According to him, speaking and listening skills, sequential skills, word synthesis skills and word analysis skills are taught by continual reference to pictures, letters, keywords, phoneme-boxes and/or keygraphemes displayed on class and/or individual whole-picture charts.

All of the sub-stage and stage outcomes are assessed by criterion-referenced tests (tests with observable standards of achievement). The programme teaches life-long word solving skills and can be taught to learners of all ages and abilities.

Gareth Allman, headmaster at Applewood Prep School, says the easiest way to explain the need for this programme in all schools, is: "If you have the choice to create a document on a typewriter or to use new technology and to create the document in Microsoft Word, which would you choose? There is nothing wrong with the old phonic reading programmes, but over the last 20 or 30 years, so much neurological studies and how to apply this research to teaching, has been done. New methodologies have been developed and that is why I decided to implement the system."

Gareth says THRASS is child and teacher-friendly, appeals to all aspects of the learners' life and the resources are designed with the child in mind - incorporating music and the latest technology.
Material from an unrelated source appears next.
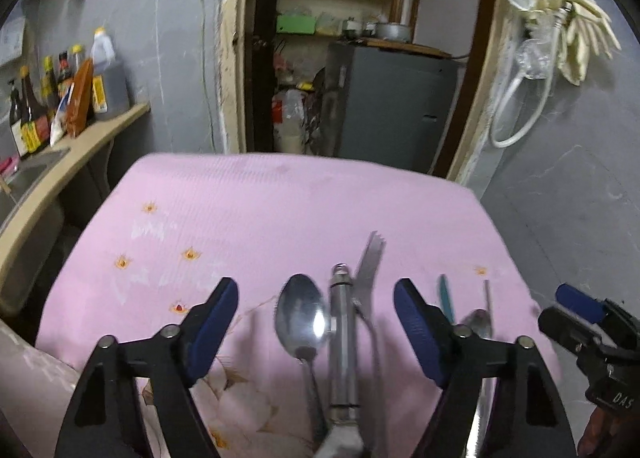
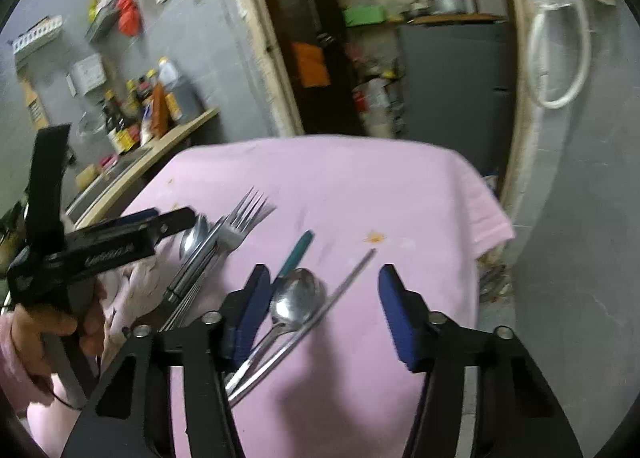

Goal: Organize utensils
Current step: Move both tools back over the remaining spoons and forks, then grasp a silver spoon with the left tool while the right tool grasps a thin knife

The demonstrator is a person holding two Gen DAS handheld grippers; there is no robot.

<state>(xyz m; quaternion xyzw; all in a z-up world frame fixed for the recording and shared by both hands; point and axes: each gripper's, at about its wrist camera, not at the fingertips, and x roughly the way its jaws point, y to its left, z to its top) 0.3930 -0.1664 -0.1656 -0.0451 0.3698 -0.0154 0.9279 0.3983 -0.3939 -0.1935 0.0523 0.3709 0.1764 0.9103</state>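
Both hand-held grippers spread, nothing held. Left hand-held gripper [image 1: 316, 332] hovers over a spoon [image 1: 301, 316], a metal-handled utensil [image 1: 342, 342] and a fork [image 1: 370, 262] bunched at the near edge of the pink-clothed surface [image 1: 248, 209]. Right hand-held gripper [image 2: 322, 312] straddles a second spoon [image 2: 297, 294] and a thin rod [image 2: 340, 290], teal-handled item [image 2: 297, 252] just beside. Judgement: straddle one handle only and close on it, so neighbours stay undisturbed.

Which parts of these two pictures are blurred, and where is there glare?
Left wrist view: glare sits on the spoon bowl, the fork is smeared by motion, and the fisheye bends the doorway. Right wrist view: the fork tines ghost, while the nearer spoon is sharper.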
It also makes life much easier for the teacher.

"It allowed us to ensure a consistent approach to reading and spelling for all grades, across all the learning areas as reading and spelling is everyone's responsibility, not just the English teacher."

Gareth says the resources can also be used at schools without the interactive whiteboards and computer rooms, because the basic resources can still be implemented.

"Giving a child the skills of reading and writing, empowers them for life. This programme enables teachers to teach the science of English correctly from the beginning."